As is clear from (i), (ii) and (iii), much attention is paid to a ‘restriction plan’ here.



 e. Appendix

Here the following are added.



(i) In Appendix I, some examples of the damage to consumers that comes from price instability are shown, and a passage to the effect that stabilization will contribute to ironing out wage negotiations and social policy is added.

(ii) In Appendix II, some examples are given of the consequences of uneconomical production fostered with subsidies and protection policies — chronic surplus capacities, high prices, and reduced volume of international trade —and the need to do away with them is stressed.26



The Eighth Draft27 ─ Enlargement of the Commod Control and Further

Degeneration

The Eighth Draft differs from the Seventh in that the provisions of the Commod Control are greatly enlarged. It rather comes to the Fifth and Sixth Drafts as far as composition and expression are concerned.

What attracts us is an elaborate presentation of organization, followed by statement of the objectives of this plan.

The expression, ‘an international version of the ever-normal granary’ which had been used up to the Seventh Draft, is deleted (in general the items peculiar to America are deleted), and an argument in favor of preventing the trade cycle is put in Appendix II. Finance, in contrast, comes to the fore. The section, ‘Some Difficulties Reviewed’, which had been seen from the Fifth Draft on, is deleted and incorporated in the various places concerned.

On the whole, here in the Eighth Draft a system is elaborated with great clarity. 



 a. Preface [Section I]

This was greatly changed. In Paragraph 2, the reasons are mentioned why the producers of primary commodities suffered in the 1930s (this was not seen in the Seventh Draft). The two objectives of the plan are the same in the two drafts, and what follows has the same contents as the Seventh Draft.



 b. The Outline of the Plan [Section II]

 This has a distinctive feature, as compared with the Seventh Draft, in that the role of the organization is clearly and concretely worked out. At first the General Council is dealt with. Membership, obligations, the voting right of participating countries, and the way of electing the ‘General Executive’ and so forth are prescribed.

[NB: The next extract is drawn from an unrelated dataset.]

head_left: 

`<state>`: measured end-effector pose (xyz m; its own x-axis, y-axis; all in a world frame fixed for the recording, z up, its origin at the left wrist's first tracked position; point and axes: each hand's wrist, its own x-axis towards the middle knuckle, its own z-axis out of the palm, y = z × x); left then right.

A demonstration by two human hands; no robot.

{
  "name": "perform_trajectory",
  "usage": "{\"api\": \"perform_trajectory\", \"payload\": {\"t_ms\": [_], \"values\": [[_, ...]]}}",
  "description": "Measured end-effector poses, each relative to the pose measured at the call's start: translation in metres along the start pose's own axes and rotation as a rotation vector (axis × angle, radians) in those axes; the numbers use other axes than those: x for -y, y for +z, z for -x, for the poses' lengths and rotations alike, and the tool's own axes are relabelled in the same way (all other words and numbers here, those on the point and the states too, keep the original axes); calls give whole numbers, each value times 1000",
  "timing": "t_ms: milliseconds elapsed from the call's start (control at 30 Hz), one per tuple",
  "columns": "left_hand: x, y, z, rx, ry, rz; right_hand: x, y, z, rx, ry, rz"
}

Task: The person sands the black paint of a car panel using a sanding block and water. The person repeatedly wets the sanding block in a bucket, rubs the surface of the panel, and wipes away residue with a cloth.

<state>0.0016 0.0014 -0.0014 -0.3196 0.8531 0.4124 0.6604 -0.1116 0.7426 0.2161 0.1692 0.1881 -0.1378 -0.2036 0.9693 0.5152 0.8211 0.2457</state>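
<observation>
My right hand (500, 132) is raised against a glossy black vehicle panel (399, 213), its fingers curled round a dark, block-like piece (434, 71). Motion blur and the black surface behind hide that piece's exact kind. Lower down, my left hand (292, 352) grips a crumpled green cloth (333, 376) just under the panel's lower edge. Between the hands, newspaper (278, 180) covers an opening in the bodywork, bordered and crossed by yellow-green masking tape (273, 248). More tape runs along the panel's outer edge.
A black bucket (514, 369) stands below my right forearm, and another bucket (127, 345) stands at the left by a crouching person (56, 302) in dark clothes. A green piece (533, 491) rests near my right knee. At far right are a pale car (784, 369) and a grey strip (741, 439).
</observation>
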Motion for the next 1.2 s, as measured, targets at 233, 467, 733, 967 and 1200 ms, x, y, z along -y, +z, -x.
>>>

We then come to Commod Controls, whose functions are greatly enlarged ―‘price control, buffer stocks, export rationing, regulation of production, encouragement of new sources of supply, maintenance of reserve capacities’ (In the drafts up to the Seventh Draft buffer stocks were the only task to be performed). The main Commod Controls are those dealing with buffer stocks and export rationing, for which provisions are stipulated respectively in Paragraph 12, ‘Buffer Stocks’ and Paragraph 14, ‘The Quota Regulation of Exports’. In addition, constraints to the general rights of the Commod Control and the function of the General Executive are specified.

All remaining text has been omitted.